Aspect	`repr(C)`	`repr(packed)`
Performance	Fast aligned access, cache-efficient	Slower unaligned access penalties
Memory Usage	Larger due to padding	Minimal footprint
Portability	Safe across platforms	Risk of UB or panics on strict architectures

Performance: repr(C) wins for speed—aligned access is faster and cache-efficient
Memory Usage: repr(packed) reduces footprint, critical for large arrays or tight constraints
Portability: repr(C) is safer; repr(packed) risks undefined behavior with unsafe dereferencing

Example Scenario

Real-time packet parser in a network server processing millions of packets per second:

#[repr(C)]
struct Packet {
    header: u8,   // 1 byte + 3 padding
    id: u32,      // 4 bytes
    payload: u64, // 8 bytes
}

With repr(C), size is 16 bytes, and id/payload are aligned, speeding up field access in tight loops checking id. Cache locality is decent since the struct fits in a 64-byte cache line.

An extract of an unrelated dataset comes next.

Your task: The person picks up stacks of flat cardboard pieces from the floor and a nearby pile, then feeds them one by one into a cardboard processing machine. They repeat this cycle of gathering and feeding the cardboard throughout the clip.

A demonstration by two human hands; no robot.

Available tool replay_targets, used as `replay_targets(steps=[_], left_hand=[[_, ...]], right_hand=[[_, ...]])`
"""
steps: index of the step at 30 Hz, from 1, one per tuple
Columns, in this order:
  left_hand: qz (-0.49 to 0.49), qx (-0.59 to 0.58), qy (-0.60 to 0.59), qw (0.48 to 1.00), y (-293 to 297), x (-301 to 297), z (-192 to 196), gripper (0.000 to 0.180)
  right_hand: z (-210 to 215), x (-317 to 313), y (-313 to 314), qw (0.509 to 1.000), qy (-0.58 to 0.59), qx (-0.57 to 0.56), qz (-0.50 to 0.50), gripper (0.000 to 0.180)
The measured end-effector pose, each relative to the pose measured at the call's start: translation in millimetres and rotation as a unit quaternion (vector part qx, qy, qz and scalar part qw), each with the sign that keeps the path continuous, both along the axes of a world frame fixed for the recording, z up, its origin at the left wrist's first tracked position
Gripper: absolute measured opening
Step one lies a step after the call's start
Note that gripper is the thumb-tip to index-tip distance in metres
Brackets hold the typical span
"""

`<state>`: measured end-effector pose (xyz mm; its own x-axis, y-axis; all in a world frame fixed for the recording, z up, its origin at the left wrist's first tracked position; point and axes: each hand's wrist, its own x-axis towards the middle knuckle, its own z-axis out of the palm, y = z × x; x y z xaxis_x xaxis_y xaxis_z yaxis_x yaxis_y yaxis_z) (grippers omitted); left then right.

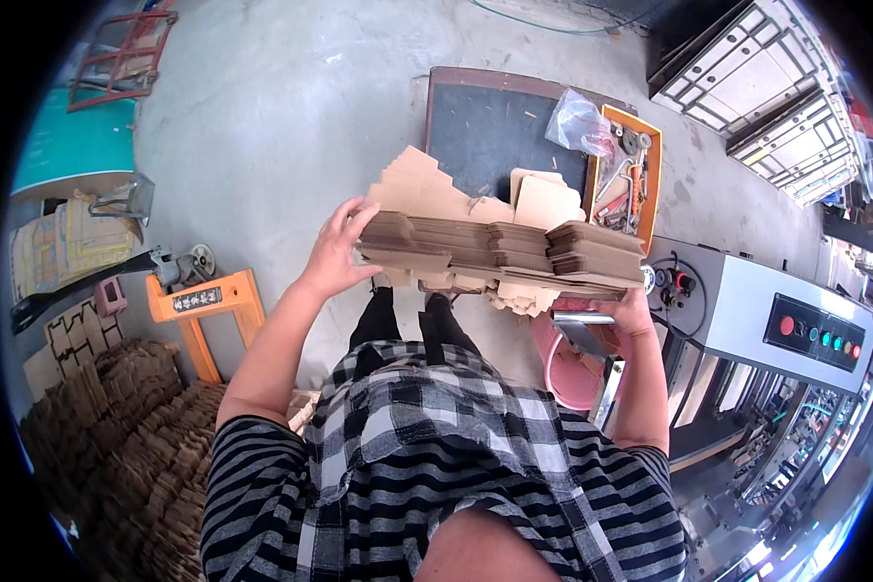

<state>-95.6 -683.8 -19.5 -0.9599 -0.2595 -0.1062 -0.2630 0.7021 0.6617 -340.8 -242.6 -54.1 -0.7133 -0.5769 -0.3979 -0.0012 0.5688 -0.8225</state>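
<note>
Between my two hands is a thick stack of die-cut cardboard sheets [475, 242], brown and notched along its edges. My left hand [338, 248] grips the stack's left end, thumb below and fingers above. At the right end my right hand [632, 312] holds it from beneath, its fingers partly hidden by the cardboard. Beyond the stack, paler cardboard pieces [545, 201] lie at the near edge of a dark-topped table [480, 136]. Under my right hand is a pink bin [572, 376] with cardboard scraps in it.
A yellow tray [656, 155] of tools and a clear plastic bag [577, 124] sit on the table. To my right stands a machine with a button panel [817, 335]. An orange frame [247, 306] and heaped cardboard stacks [145, 436] are on the left.
</note>
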Motion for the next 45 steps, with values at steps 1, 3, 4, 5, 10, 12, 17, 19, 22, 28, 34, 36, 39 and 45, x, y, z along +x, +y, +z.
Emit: replay_targets(steps=[1,3,4,5,10,12,17,19,22,28,34,36,39,45], left_hand=[[-0.015,-0.028,-0.004,0.999,0.2,1.2,1.3,0.089],[-0.034,-0.042,0.013,0.998,1.9,3.9,-1.0,0.089],[-0.043,-0.05,0.021,0.998,2.7,5.9,-1.2,0.089],[-0.037,-0.07,0.026,0.997,5.6,7.6,-1.3,0.088],[-0.038,-0.125,0.018,0.991,19.2,13.1,6.3,0.08],[-0.054,-0.142,0.03,0.988,18.0,16.6,3.0,0.076],[-0.094,-0.063,0.077,0.991,14.2,24.2,-6.5,0.069],[-0.09,-0.043,0.063,0.993,7.2,18.8,-6.5,0.066],[-0.089,-0.055,0.079,0.991,-3.3,8.6,8.1,0.065],[-0.096,-0.047,0.078,0.991,-11.8,-24.3,23.1,0.072],[-0.039,0.103,0.028,0.994,-12.2,-15.6,14.9,0.084],[-0.068,0.086,0.015,0.994,-18.9,-7.2,10.9,0.086],[-0.092,0.04,0.009,0.995,-24.2,-2.6,3.5,0.086],[-0.029,0.061,0.031,0.997,-18.6,-10.5,-10.4,0.084]], right_hand=[[-2.4,-4.2,7.2,0.998,0.031,0.03,0.048,0.07],[-1.3,-11.5,9.4,0.977,0.091,0.1,0.168,0.074],[0.9,-8.7,7.1,0.972,0.133,0.093,0.171,0.076],[3.3,-5.1,4.3,0.965,0.176,0.086,0.175,0.077],[36.2,5.6,-14.2,0.98,0.154,0.062,0.113,0.092],[29.3,9.4,-18.4,0.968,0.203,0.051,0.142,0.087],[17.7,19.1,-12.0,0.979,0.148,0.044,0.129,0.065],[11.3,14.4,-8.6,0.985,0.132,0.048,0.101,0.06],[18.8,7.4,-8.7,0.977,0.169,0.036,0.127,0.059],[22.0,-4.4,-11.0,0.986,0.141,0.037,0.078,0.069],[31.0,-4.6,-26.4,0.984,0.153,0.047,0.083,0.065],[21.6,-4.3,-25.7,0.979,0.173,0.035,0.102,0.064],[16.5,-6.3,-28.9,0.973,0.192,0.055,0.113,0.064],[-11.7,-9.6,-15.2,0.981,0.176,0.029,0.073,0.064]])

If using repr(packed) (13 bytes), I'd save 3 bytes per packet, but unaligned id and payload accesses could halve throughput due to penalties—unacceptable for this workload.

Choice: repr(C) for performance-critical code. Consider reordering fields (payload, id, header) to group hot fields together.

Alternative scenario: Serializing thousands of tiny structs to disk with infrequent access—repr(packed) might make sense to minimize storage, accepting slower deserialization.

Advanced Considerations

Use profiling tools like perf to confirm cache miss reductions
Consider #[repr(C, packed)] for C-compatible but packed layout
Field reordering can optimize cache line usage without changing repr
Test trade-offs on target hardware, especially ARM vs x86_64

Key Takeaways

✅ repr(C): Choose for performance-critical code where cache efficiency matters
✅ repr(packed): Use for memory-constrained scenarios with infrequent access
🚀 Profile cache performance before and after to validate optimizations

Try This: What happens if you access a field in a repr(packed) struct through a raw pointer?
Answer: Unaligned access through raw pointers can cause panics on strict architectures or performance penalties—always measure on your target platform!